Required action
Every line below must be reproduced exactly; no pictures are to be included.

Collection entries
+ + + + +

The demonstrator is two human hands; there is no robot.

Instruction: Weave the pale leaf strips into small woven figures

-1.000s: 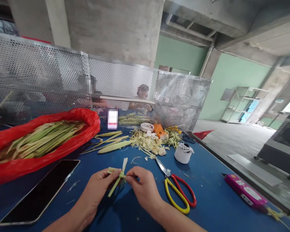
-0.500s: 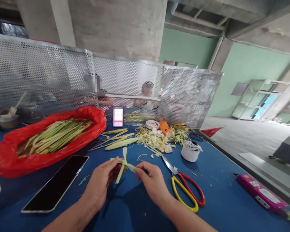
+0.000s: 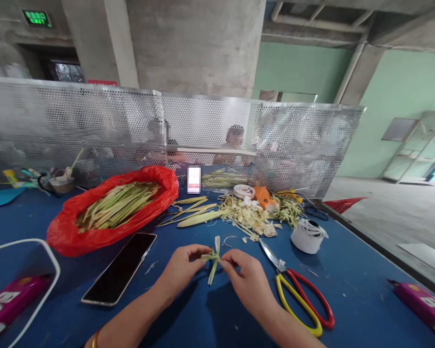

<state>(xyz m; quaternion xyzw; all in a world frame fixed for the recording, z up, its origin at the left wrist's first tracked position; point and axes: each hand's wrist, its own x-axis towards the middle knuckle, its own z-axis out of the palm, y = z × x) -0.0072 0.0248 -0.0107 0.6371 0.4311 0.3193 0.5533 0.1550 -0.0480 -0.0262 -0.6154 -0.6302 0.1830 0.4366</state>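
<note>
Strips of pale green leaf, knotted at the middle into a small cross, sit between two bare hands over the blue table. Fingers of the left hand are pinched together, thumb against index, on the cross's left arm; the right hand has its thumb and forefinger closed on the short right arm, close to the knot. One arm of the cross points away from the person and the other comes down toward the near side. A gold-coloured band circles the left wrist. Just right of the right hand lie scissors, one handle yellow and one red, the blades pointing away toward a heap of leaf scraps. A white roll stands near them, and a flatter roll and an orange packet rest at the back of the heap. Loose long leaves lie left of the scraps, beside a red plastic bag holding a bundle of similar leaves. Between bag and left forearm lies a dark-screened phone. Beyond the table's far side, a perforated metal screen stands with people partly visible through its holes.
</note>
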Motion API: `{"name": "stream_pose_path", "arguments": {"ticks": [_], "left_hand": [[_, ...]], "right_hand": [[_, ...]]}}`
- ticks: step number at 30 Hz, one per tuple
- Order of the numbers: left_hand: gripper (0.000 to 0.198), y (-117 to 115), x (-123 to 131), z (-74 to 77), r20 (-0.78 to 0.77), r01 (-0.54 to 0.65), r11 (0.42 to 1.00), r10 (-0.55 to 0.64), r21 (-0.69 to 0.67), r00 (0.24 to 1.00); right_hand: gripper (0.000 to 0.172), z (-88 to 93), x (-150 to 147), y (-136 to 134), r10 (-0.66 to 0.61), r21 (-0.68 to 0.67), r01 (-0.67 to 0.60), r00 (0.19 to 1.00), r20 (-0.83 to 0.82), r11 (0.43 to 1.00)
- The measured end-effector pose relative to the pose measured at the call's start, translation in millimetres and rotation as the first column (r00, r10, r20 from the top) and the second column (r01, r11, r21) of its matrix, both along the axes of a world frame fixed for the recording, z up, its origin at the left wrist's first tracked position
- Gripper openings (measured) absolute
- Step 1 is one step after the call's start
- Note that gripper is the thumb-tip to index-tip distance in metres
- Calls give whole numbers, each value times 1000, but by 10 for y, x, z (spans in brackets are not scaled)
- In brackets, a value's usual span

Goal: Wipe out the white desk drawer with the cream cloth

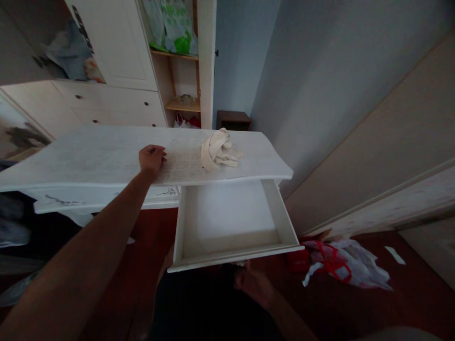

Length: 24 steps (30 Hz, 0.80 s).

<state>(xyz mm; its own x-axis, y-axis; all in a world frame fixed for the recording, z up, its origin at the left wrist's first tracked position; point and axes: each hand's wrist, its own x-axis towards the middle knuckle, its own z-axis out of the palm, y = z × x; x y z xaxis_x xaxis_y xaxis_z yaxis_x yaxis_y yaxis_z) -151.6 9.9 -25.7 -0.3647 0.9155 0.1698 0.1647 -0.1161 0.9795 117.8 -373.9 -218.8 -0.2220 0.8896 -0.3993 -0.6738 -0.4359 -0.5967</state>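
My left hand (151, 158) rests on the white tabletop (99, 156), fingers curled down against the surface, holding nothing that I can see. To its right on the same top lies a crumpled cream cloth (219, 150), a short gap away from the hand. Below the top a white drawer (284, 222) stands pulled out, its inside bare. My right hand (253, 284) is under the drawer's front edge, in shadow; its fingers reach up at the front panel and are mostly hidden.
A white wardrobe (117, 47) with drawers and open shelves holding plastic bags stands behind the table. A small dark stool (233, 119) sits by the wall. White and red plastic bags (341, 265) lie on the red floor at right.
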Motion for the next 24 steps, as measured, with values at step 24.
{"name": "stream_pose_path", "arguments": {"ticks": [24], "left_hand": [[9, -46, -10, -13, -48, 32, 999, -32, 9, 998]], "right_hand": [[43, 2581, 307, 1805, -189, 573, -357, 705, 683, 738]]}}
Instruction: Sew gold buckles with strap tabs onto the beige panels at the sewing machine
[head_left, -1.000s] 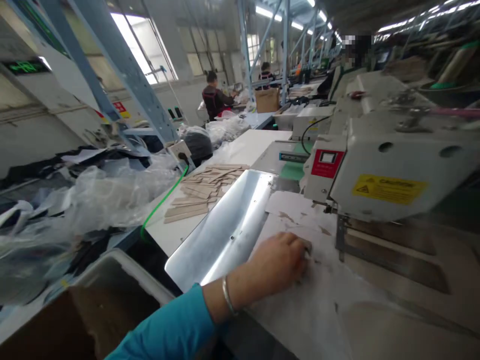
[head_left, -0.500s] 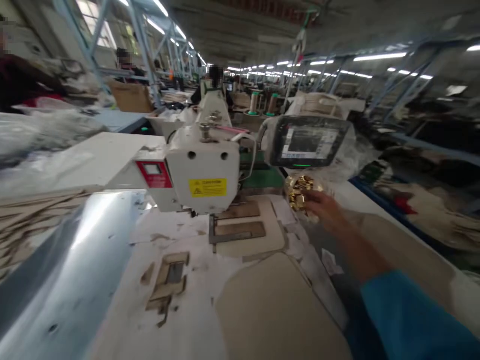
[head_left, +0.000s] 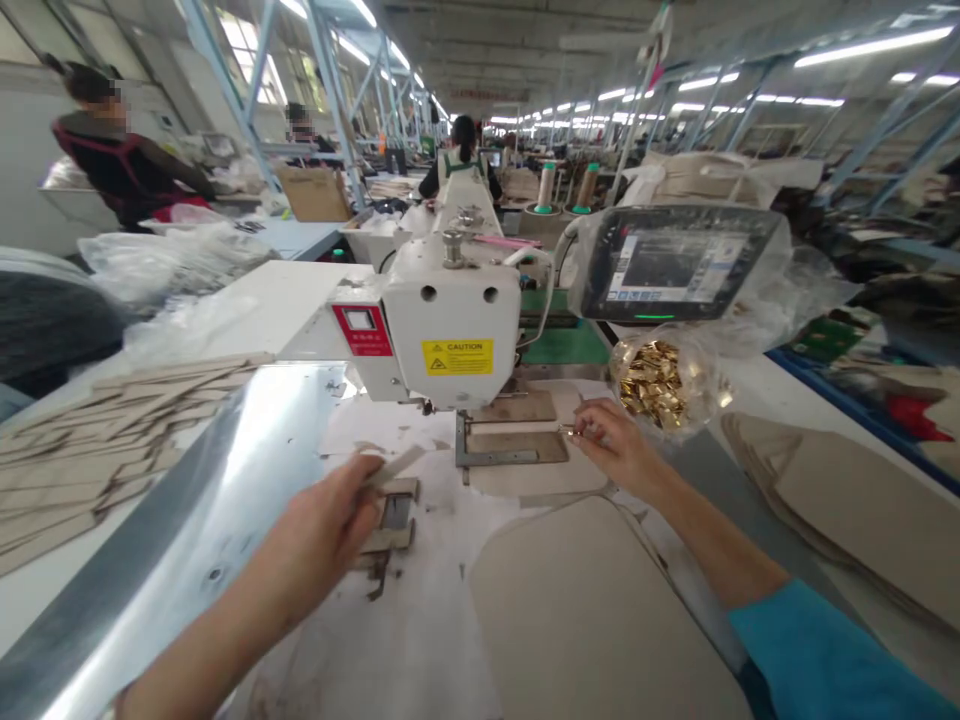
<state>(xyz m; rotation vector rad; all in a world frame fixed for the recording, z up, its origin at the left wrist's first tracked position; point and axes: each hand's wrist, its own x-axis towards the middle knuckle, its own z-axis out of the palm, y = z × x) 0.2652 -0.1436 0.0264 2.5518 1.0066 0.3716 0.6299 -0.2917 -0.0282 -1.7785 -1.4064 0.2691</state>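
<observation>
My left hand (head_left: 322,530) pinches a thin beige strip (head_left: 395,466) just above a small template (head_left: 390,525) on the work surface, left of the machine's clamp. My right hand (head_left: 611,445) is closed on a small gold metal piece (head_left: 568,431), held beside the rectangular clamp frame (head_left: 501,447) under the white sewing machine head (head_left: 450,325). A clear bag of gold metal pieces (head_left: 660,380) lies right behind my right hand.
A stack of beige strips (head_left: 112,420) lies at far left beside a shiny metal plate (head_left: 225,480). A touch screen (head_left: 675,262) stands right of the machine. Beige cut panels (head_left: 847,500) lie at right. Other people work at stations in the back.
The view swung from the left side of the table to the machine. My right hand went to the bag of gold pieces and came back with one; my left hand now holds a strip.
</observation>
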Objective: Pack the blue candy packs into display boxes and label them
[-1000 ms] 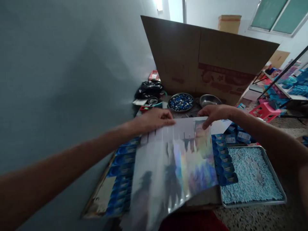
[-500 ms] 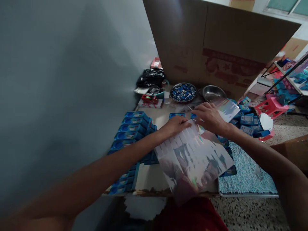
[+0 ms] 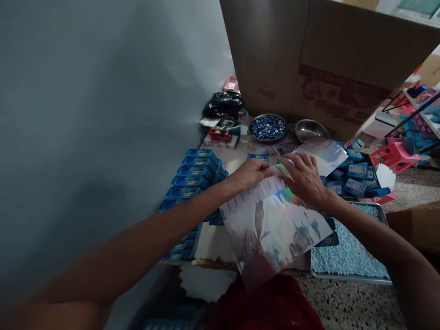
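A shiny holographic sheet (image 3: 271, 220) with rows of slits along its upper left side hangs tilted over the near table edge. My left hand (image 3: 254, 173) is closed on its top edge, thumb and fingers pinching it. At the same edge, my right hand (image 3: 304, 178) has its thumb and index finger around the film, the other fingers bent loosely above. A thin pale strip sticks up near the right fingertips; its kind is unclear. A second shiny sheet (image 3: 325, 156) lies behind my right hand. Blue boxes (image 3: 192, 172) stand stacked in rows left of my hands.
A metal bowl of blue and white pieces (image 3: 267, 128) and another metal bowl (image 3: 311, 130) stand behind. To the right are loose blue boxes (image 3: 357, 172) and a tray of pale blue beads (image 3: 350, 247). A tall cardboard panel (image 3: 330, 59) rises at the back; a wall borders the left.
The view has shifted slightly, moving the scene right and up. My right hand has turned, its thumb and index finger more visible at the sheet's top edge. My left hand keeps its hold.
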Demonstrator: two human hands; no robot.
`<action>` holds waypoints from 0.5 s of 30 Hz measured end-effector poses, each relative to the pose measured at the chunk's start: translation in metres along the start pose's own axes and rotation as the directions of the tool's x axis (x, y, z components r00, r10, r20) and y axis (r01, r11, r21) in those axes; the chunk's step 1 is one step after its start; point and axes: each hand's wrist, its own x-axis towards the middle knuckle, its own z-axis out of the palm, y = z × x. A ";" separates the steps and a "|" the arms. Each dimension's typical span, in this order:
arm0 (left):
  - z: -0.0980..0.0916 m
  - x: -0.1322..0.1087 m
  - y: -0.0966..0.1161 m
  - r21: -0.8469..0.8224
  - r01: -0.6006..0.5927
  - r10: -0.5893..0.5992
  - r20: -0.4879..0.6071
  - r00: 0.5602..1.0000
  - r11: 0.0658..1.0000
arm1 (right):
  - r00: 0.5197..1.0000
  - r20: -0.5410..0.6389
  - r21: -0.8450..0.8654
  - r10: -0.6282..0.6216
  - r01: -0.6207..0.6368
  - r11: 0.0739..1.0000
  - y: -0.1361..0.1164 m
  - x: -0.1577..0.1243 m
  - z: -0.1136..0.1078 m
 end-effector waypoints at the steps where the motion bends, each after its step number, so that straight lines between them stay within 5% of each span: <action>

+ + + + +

Written response
The demonstrator is two human hands; there is no robot.

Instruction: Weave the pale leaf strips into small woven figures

-1.000s: 
-0.500s: 
+0.000s: 

<state>(xyz m; quaternion xyzw; all in a world frame fixed for the recording, z up, its origin at the left wrist's first tracked position; point and axes: each hand's wrist, its own x-axis towards the middle knuckle, its own z-axis out of the palm, y = z × x) -0.0072 0.0248 -0.0107 0.6371 0.4311 0.3193 0.5533 0.1550 -0.0480 -0.0262 -0.6154 -0.6302 0.1830 0.4366</state>
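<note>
Strips of pale green leaf, knotted at the middle into a small cross, sit between two bare hands over the blue table. Fingers of the left hand are pinched together, thumb against index, on the cross's left arm; the right hand has its thumb and forefinger closed on the short right arm, close to the knot. One arm of the cross points away from the person and the other comes down toward the near side. A gold-coloured band circles the left wrist. Just right of the right hand lie scissors, one handle yellow and one red, the blades pointing away toward a heap of leaf scraps. A white roll stands near them, and a flatter roll and an orange packet rest at the back of the heap. Loose long leaves lie left of the scraps, beside a red plastic bag holding a bundle of similar leaves. Between bag and left forearm lies a dark-screened phone. Beyond the table's far side, a perforated metal screen stands with people partly visible through its holes.
</note>
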Motion API: `{"name": "stream_pose_path", "arguments": {"ticks": [_], "left_hand": [[_, ...]], "right_hand": [[_, ...]]}}`
- ticks: step number at 30 Hz, one per tuple
- Order of the numbers: left_hand: gripper (0.000 to 0.198), y (-117 to 115), x (-123 to 131), z (-74 to 77), r20 (-0.78 to 0.77), r01 (-0.54 to 0.65), r11 (0.42 to 1.00), r10 (-0.55 to 0.64), r21 (-0.69 to 0.67), r00 (0.24 to 1.00); right_hand: gripper (0.000 to 0.172), z (-88 to 93), x (-150 to 147), y (-136 to 134), r10 (-0.66 to 0.61), r21 (-0.68 to 0.67), r01 (-0.67 to 0.60), r00 (0.19 to 1.00), r20 (-0.83 to 0.82), r11 (0.43 to 1.00)
- The measured end-effector pose relative to the pose measured at the call's start, translation in millimetres and rotation as the first column (r00, r10, r20 from the top) and the second column (r01, r11, r21) of its matrix, both along the axes of a world frame fixed for the recording, z up, its origin at the left wrist's first tracked position
- Gripper openings (measured) absolute
- Step 1 is one step after the call's start
- Note that gripper is the thumb-tip to index-tip distance in metres
- Calls give whole numbers, each value times 1000, but by 10 for y, x, z (spans in brackets are not scaled)
- In brackets, a value's usual span

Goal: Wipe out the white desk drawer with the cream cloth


Length: 24 steps (30 Hz, 0.80 s).

<state>(xyz mm; its own x-axis, y-axis; all in a world frame fixed for the recording, z up, its origin at the left wrist's first tracked position; point and axes: each hand's wrist, its own x-axis towards the middle knuckle, its own z-axis out of the palm, y = z × x; x y z xaxis_x xaxis_y xaxis_z yaxis_x yaxis_y yaxis_z) -151.6 9.9 -25.7 -0.3647 0.9155 0.1698 0.1647 -0.1161 0.9795 117.8 -373.9 -218.8 -0.2220 0.8896 -0.3993 -0.6738 -0.4359 -0.5967</state>
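My left hand (151, 158) rests on the white tabletop (99, 156), fingers curled down against the surface, holding nothing that I can see. To its right on the same top lies a crumpled cream cloth (219, 150), a short gap away from the hand. Below the top a white drawer (284, 222) stands pulled out, its inside bare. My right hand (253, 284) is under the drawer's front edge, in shadow; its fingers reach up at the front panel and are mostly hidden.
A white wardrobe (117, 47) with drawers and open shelves holding plastic bags stands behind the table. A small dark stool (233, 119) sits by the wall. White and red plastic bags (341, 265) lie on the red floor at right.
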Motion for the next 24 steps, as measured, with values at step 24.
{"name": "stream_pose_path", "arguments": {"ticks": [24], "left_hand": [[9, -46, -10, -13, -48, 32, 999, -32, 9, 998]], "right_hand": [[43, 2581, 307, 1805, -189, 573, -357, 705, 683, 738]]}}
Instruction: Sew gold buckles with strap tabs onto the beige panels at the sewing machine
[head_left, -1.000s] 
[head_left, -0.500s] 
[head_left, +0.000s] 
<state>(xyz m; rotation vector rad; all in a world frame fixed for the recording, z up, its origin at the left wrist's first tracked position; point and axes: each hand's wrist, its own x-axis towards the middle knuckle, its own z-axis out of the palm, y = z × x) 0.2652 -0.1436 0.0264 2.5518 1.0066 0.3716 0.6299 -0.2917 -0.0282 -1.7785 -1.4064 0.2691</state>
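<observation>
My left hand (head_left: 322,530) pinches a thin beige strip (head_left: 395,466) just above a small template (head_left: 390,525) on the work surface, left of the machine's clamp. My right hand (head_left: 611,445) is closed on a small gold metal piece (head_left: 568,431), held beside the rectangular clamp frame (head_left: 501,447) under the white sewing machine head (head_left: 450,325). A clear bag of gold metal pieces (head_left: 660,380) lies right behind my right hand.
A stack of beige strips (head_left: 112,420) lies at far left beside a shiny metal plate (head_left: 225,480). A touch screen (head_left: 675,262) stands right of the machine. Beige cut panels (head_left: 847,500) lie at right. Other people work at stations in the back.
The view swung from the left side of the table to the machine. My right hand went to the bag of gold pieces and came back with one; my left hand now holds a strip.
</observation>
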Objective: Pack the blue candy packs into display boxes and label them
[-1000 ms] 
[-500 ms] 
[+0 ms] 
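A shiny holographic sheet (image 3: 271, 220) with rows of slits along its upper left side hangs tilted over the near table edge. My left hand (image 3: 254, 173) is closed on its top edge, thumb and fingers pinching it. At the same edge, my right hand (image 3: 304, 178) has its thumb and index finger around the film, the other fingers bent loosely above. A thin pale strip sticks up near the right fingertips; its kind is unclear. A second shiny sheet (image 3: 325, 156) lies behind my right hand. Blue boxes (image 3: 192, 172) stand stacked in rows left of my hands.
A metal bowl of blue and white pieces (image 3: 267, 128) and another metal bowl (image 3: 311, 130) stand behind. To the right are loose blue boxes (image 3: 357, 172) and a tray of pale blue beads (image 3: 350, 247). A tall cardboard panel (image 3: 330, 59) rises at the back; a wall borders the left.
The view has shifted slightly, moving the scene right and up. My right hand has turned, its thumb and index finger more visible at the sheet's top edge. My left hand keeps its hold.
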Demonstrator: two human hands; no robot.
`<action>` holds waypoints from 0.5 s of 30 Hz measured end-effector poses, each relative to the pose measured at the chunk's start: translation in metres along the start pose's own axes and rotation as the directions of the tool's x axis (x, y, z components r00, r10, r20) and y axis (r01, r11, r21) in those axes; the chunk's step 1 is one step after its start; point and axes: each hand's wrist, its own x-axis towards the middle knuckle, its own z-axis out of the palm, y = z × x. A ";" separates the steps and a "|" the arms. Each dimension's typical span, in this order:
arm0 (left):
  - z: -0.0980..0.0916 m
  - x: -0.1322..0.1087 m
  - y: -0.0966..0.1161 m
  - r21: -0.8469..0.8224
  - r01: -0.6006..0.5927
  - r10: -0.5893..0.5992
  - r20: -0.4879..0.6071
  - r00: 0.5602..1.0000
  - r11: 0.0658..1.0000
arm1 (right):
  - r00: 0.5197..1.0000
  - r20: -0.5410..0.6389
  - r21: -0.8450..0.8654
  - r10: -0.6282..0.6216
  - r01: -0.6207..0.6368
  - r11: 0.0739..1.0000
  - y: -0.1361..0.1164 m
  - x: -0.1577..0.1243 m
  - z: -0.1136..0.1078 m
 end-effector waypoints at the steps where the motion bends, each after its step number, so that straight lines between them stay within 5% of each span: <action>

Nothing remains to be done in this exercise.